EXERCISE =>
Every line that contains "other" must be located and copied from the data.

DATA EXTRACT =>

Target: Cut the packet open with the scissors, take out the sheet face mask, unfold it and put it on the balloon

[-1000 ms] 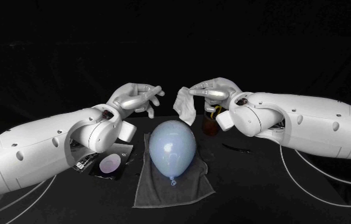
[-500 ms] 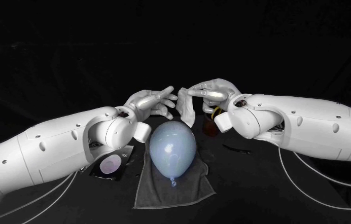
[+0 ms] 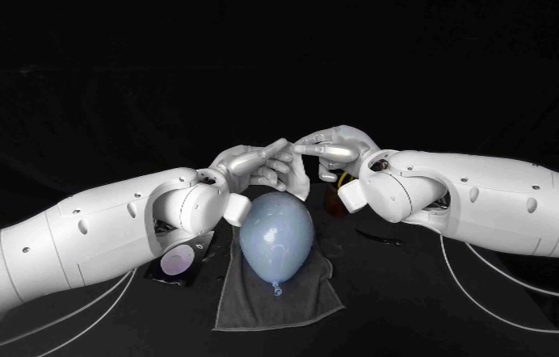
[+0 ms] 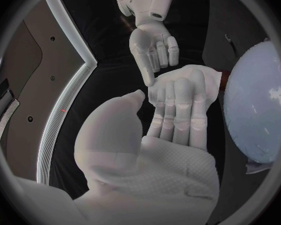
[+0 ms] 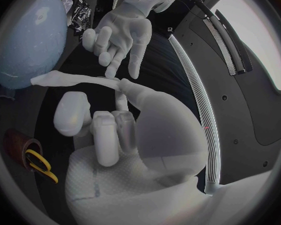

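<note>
While the folded sheet face mask is pinched at its top by the right hand and hangs lengthwise just above the balloon, the left hand is held beside its upper edge, fingers spread, nothing gripped.

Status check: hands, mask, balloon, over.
Right hand pinches mask, folded, above balloon. Left hand open, fingertips at mask. Nothing between mask and balloon.

Mask hangs from right hand fingers, left hand fingers touching it; balloon below fingers, on towel; packet left of towel.
</note>
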You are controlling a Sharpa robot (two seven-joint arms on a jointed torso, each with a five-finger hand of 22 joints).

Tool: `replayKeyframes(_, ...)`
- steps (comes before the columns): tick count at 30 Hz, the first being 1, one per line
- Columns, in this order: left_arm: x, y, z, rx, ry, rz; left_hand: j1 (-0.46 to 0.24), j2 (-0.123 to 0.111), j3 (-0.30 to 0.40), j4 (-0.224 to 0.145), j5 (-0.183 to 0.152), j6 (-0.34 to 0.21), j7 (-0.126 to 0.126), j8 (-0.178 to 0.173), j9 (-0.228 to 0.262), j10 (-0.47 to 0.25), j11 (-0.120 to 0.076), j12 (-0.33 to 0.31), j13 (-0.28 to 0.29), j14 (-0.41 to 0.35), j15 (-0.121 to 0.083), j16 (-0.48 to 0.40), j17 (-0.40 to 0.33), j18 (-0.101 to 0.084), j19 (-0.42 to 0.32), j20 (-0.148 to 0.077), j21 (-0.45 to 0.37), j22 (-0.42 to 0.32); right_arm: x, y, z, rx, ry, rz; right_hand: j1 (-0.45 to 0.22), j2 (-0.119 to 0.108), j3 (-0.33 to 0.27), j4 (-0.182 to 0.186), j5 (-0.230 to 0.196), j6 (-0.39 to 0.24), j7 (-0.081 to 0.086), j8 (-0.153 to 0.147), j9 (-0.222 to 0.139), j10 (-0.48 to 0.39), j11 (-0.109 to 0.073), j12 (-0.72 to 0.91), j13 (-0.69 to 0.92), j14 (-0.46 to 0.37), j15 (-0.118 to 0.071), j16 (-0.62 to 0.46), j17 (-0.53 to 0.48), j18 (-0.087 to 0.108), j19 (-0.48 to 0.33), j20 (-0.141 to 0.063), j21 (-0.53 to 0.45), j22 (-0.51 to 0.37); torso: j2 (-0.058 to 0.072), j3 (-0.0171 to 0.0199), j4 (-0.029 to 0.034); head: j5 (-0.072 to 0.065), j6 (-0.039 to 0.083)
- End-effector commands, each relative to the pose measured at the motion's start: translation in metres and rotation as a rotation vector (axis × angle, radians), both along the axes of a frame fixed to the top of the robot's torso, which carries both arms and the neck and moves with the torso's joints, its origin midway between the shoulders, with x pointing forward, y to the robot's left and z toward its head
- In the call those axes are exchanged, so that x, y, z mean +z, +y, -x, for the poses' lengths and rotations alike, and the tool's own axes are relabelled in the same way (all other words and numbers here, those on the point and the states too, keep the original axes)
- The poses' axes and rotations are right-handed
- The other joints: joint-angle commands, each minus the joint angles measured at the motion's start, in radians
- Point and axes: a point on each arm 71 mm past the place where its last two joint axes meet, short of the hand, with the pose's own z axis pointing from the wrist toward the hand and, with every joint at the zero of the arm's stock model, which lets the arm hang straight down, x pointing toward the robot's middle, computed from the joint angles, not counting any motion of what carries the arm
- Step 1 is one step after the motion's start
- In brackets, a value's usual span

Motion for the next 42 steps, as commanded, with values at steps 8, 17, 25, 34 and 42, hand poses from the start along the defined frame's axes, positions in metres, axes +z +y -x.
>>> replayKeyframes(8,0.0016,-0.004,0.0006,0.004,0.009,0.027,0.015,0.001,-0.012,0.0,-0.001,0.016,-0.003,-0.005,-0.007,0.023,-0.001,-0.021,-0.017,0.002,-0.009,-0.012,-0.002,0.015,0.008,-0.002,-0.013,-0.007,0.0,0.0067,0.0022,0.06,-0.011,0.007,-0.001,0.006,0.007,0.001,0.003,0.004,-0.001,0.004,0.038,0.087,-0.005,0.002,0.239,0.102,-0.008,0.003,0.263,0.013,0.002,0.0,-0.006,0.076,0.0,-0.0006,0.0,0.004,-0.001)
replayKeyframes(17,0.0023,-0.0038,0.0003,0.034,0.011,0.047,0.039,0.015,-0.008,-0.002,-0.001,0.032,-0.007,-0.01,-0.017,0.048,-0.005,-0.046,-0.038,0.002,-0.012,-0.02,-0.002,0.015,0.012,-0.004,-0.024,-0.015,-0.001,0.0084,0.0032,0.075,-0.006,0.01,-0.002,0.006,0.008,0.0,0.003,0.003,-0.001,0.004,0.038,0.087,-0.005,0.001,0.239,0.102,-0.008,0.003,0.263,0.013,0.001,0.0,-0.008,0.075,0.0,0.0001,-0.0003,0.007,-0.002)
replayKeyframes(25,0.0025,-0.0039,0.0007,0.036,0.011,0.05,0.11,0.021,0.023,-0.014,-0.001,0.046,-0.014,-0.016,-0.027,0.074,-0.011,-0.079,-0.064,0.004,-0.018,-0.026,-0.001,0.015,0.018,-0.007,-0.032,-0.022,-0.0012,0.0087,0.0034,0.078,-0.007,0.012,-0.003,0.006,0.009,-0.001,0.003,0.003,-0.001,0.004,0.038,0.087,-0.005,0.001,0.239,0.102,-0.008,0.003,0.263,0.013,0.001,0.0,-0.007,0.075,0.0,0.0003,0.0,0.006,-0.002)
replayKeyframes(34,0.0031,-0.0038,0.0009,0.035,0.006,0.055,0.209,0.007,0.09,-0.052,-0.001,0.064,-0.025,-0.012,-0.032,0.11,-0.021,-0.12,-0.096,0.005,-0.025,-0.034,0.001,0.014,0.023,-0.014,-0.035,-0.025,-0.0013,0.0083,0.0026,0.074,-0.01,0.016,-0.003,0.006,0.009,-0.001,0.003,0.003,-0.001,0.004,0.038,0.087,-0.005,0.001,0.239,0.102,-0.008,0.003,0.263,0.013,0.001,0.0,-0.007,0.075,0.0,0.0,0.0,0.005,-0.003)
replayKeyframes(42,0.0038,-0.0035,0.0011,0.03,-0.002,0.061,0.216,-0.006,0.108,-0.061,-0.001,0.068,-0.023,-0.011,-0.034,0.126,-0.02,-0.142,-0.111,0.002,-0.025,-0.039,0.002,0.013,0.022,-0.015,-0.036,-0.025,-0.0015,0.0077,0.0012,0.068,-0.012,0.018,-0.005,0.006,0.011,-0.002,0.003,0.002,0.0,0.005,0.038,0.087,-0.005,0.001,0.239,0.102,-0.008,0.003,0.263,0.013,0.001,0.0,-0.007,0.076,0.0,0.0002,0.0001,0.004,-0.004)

WORKED SOLUTION =>
- In the call those axes are exchanged, so that x, y, z mean +z, +y, -x, for the poses' lengths and rotations alike, and the tool's own axes are relabelled in the same way (all other words and numbers here, those on the point and the states too, keep the original axes)
- The other joints: joint-angle commands, each minus the joint angles measured at the motion's start, in radians

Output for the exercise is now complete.